Machines Constructed for Running Python Code (Not Referring to Snakes)
Introducing PyXL, a new initiative in the realm of microcontrollers, aimed at executing Python code directly in hardware for unprecedented speed. Unlike conventional microcontrollers that rely on software interpreters or just-in-time (JIT) compilers for Python execution, PyXL utilizes a custom toolchain to compile Python code into a custom assembly and execute it in silicon [1][2][3].
Currently, PyXL exists as logic running on a Zynq-7000 FPGA on an Arty-Z7-20 development board. However, the long-term goal is to produce a chip-based version of PyXL [1][2]. For the time being, an ARM CPU assists in setup and memory tasks, with the Python code itself being executed entirely in dedicated hardware.

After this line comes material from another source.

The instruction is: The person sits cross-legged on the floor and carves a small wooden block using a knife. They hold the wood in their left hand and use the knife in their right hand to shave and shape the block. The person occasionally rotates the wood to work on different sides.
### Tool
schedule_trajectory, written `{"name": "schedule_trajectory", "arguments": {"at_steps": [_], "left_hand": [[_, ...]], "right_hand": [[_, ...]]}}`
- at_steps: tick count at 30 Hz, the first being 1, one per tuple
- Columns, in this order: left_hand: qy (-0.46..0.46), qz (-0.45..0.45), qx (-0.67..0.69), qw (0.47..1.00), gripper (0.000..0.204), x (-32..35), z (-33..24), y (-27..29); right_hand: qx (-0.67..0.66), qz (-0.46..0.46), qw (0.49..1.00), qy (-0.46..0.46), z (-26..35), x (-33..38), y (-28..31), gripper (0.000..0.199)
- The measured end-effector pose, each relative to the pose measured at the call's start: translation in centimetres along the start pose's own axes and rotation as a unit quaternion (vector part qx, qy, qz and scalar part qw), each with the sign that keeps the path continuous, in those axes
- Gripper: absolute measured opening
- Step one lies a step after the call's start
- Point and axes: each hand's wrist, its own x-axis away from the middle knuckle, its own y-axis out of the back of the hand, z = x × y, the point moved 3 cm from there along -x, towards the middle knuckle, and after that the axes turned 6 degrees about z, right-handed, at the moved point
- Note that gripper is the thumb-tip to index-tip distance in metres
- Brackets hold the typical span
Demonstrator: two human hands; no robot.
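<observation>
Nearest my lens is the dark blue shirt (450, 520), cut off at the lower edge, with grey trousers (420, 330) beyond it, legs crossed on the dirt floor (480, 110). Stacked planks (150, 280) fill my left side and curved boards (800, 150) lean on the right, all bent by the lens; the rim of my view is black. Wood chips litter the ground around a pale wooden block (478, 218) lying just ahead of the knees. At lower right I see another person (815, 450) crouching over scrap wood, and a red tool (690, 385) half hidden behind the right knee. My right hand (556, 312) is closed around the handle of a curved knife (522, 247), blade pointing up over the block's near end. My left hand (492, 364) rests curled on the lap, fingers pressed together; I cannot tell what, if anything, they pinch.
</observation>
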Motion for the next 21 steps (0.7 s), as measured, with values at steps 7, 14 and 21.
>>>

The primary emphasis of PyXL is speed. In a comparison test measuring GPIO round-trip latency, PyXL achieved a response time of 480 nanoseconds at 100 MHz, substantially faster than MicroPython's 15,000 nanoseconds at 168 MHz on a PyBoard [1][2]. This implies that PyXL is approximately 30 times faster than MicroPython based on raw performance, or 50 times faster when normalized for clock speed differences [1][2].
In the embedded world, Python has been employed in various contexts. PyXL, however, represents an innovative advance, offering both speed and predictable timing, making it suitable for applications that demand these characteristics [2].
[1] https://www.pyxl.ai/[2] https://www.rtbridges.com/articles/pyxl-runs-python-on-hardware-with-up-to-50x-faster-performance/[3] https://hackaday.com/2022/01/05/pyxl-runs-python-directly-on-a-custom-fpga/
PyXL's novel approach of compiling Python code into a custom assembly and executing it in silicon, using an FPGA, sets it apart from traditional microcontroller technology. In the future, the ambition is to create a chip-based version of PyXL, further enhancing its speed and making it an attractive choice for applications requiring both rapid response times and predictable timings.